Message ID | 20220216094139.15989-1-ihuguet@redhat.com (mailing list archive) |
---|---|
Headers | show |
Series | sfc: optimize RXQs count and affinities | expand |
On Wed, 16 Feb 2022 10:41:37 +0100 Íñigo Huguet wrote: > In sfc driver one RX queue per physical core was allocated by default. > Later on, IRQ affinities were set spreading the IRQs in all NUMA local > CPUs. > > However, with that default configuration it result in a non very optimal > configuration in many modern systems. Specifically, in systems with hyper > threading and 2 NUMA nodes, affinities are set in a way that IRQs are > handled by all logical cores of one same NUMA node.
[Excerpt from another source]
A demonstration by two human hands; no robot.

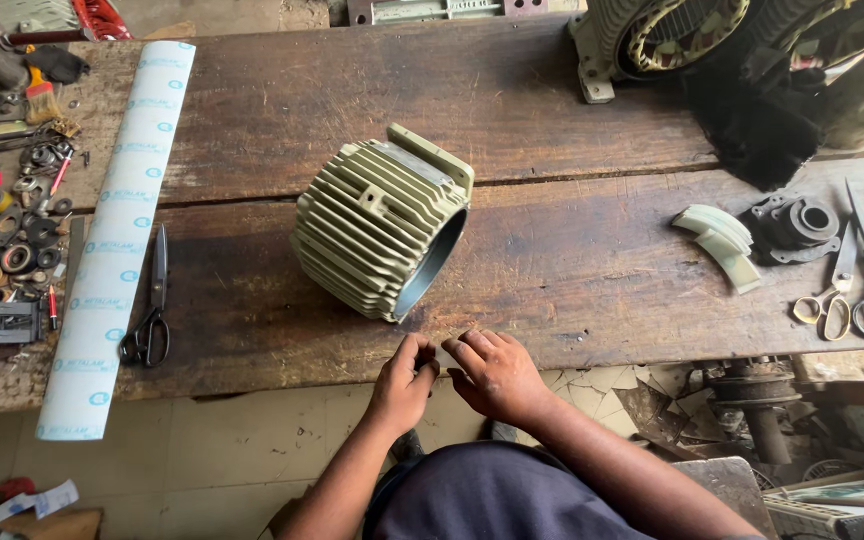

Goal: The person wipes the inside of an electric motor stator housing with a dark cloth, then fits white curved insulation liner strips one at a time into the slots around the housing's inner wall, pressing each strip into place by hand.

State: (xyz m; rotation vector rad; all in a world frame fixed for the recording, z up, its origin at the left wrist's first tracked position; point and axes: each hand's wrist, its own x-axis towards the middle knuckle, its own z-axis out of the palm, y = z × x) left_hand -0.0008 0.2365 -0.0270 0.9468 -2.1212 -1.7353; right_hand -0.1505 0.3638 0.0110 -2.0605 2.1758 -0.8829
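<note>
left hand point(404, 378) and right hand point(492, 372) meet at the table point(592, 270) edge, fingers loosely curled, holding nothing visible | finned motor housing point(380, 230) lies on its side just beyond them, nearer the left, bore facing right-front

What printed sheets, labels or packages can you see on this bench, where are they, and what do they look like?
Printed sheet: long, narrow white strip lying lengthwise on the wooden bench, left of the black scissors; repeated small blue round marks and blue lettering.
Nothing else with legible labelling shows; the finned motor housing near the left hand and right hand is plain.
</note>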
Handling IRQs from > both hyper threading siblings has no benefit, and setting affinities to one > queue per physical core is neither a very good idea because there is a > performance penalty for moving data across nodes (I was able to check it > with some XDP tests using pktgen). > > This patches reduce the default number of channels to one per physical > core in the local NUMA node. Then, they set IRQ affinities to CPUs in > the local NUMA node only. This way we save hardware resources since > channels are limited resources. We also leave more room for XDP_TX > channels without hitting driver's limit of 32 channels per interface. > > Running performance tests using iperf with a SFC9140 device showed no > performance penalty for reducing the number of channels. > > RX XDP tests showed that performance can go down to less than half if > the IRQ is handled by a CPU in a different NUMA node, which doesn't > happen with the new defaults from this patches. Martin, Ed, any thoughts?